Tuesday, September 12, 2017

Slice of Life: Thinking About Genre

Today I join my fellow bloggers in "serving up a slice" 
to the Tuesday Slice of Life (SOL) community.
Thanks to Stacey, Betsy, Beth, Kathleen, Deb, Melanie, and Lanny
 for hosting this meeting place each Tuesday and nurturing our writing lives.

I listened to a favorite podcast, Books Between, on my way to watch grandson Jack this morning.  I love this podcast that is hosted by Corinna Allen, a 5th grade teacher and mom of two.

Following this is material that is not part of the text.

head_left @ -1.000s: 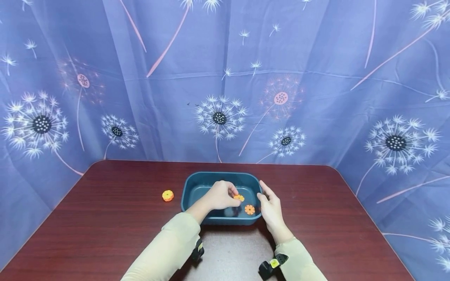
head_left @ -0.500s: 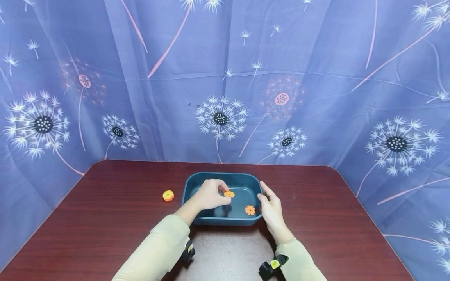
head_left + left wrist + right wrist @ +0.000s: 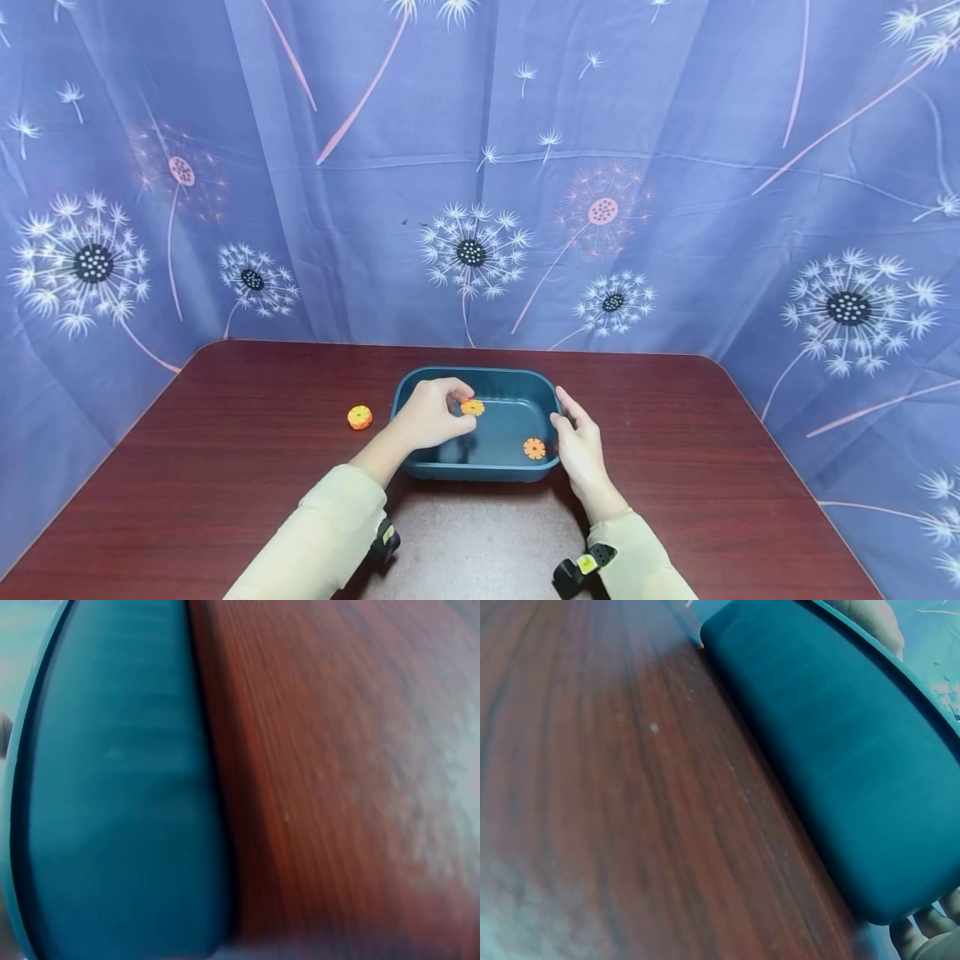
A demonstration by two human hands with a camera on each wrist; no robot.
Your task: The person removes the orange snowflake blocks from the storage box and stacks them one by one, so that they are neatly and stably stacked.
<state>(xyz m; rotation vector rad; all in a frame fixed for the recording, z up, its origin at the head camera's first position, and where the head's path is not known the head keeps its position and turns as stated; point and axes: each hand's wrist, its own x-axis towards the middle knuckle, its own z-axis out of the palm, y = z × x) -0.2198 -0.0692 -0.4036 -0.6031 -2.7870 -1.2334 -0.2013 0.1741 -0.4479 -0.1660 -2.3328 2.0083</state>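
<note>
In the head view my left hand [image 3: 433, 414] is over the teal plastic basin [image 3: 480, 473]. Its thumb and index finger pinch an orange notched plastic disc [image 3: 472, 407], held above the basin's floor. A second orange notched disc [image 3: 534, 449] lies flat inside, near the front right corner. My right hand [image 3: 581, 454] grips the basin's right rim, thumb at the inner edge. Curled fingertips [image 3: 930, 922] show at the basin's corner in the right wrist view. Only the basin's outer wall [image 3: 120, 780] and the tabletop fill most of the left wrist view.
Left of the basin, a small stack of yellow and orange notched discs [image 3: 360, 417] sits on the dark red wooden table [image 3: 247, 467]. A blue dandelion-print curtain [image 3: 360, 250] hangs behind the table and along both sides.
My left hand has moved left and slightly up within the basin, carrying the pinched disc with it. The right hand, the basin and the other discs stay put.
</note>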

Corinna's discussion of genre in Episode 34 started me thinking about the genre list I used to pass out to my students each year.  

I had "genres" that weren't really genres at all.  I like how Corrina cleared up some of my confusion with genres by clarifying that some books are classified by format rather than genre (such as novels in verse and graphic novels which indicate a specific format and can found in a variety of genres).  The one genre from my classroom list that I didn't find on Corinna's genre list was classic.  This category (rather than genre) was mostly a nod to parents who wanted their offspring to read some of the classics they had loved as children.  I like how Corrina emphasized that the lines between genres can be fuzzy at times.  

Corinna's discussion of genre (just a brief part at the beginning of this episode) included reasons to study genre and practical ideas for reinforcing the study of genre in the classroom or library.  I especially like the color coded circle tracker for students to keep track of genres read.  

Sometimes I wonder if focusing on genres kept my students from reading.  My goal was to broaden their reading horizons, but categorizing the books they read by genres often became problematic.  I think some of the ideas Corinna shared might have helped my students understand the genres of books better.  Leave a comment about how you encourage your students to read widely and to branch out into new genres (if you feel that this is an important practice).  


  1. Wow what a great resource. I love podcasts ant this is right up my alley. I have my students log their completed books and they have to figure out what the genre is. It leads to good discussions. Today, I had a student ask me what genre Magic Tree House books fit into. Historical fiction or fantasy. After a discussion he decided on historical fiction. Perhaps, genre is a way to understand our preferences and maybe a way to venture outside of them.

  2. I did talk about genres, Ramona, but mostly relied on sharing books with different students per their wishes and needs. It's an interesting idea to explore when, like Julieanne writes, the genre of a book meets several criteria.

  3. Thanks for letting us know about this podcast, Ramona! We do frame out genre characteristics, but so many books seem to merge these characteristics these days, that that becomes a conversation in and of itself, too.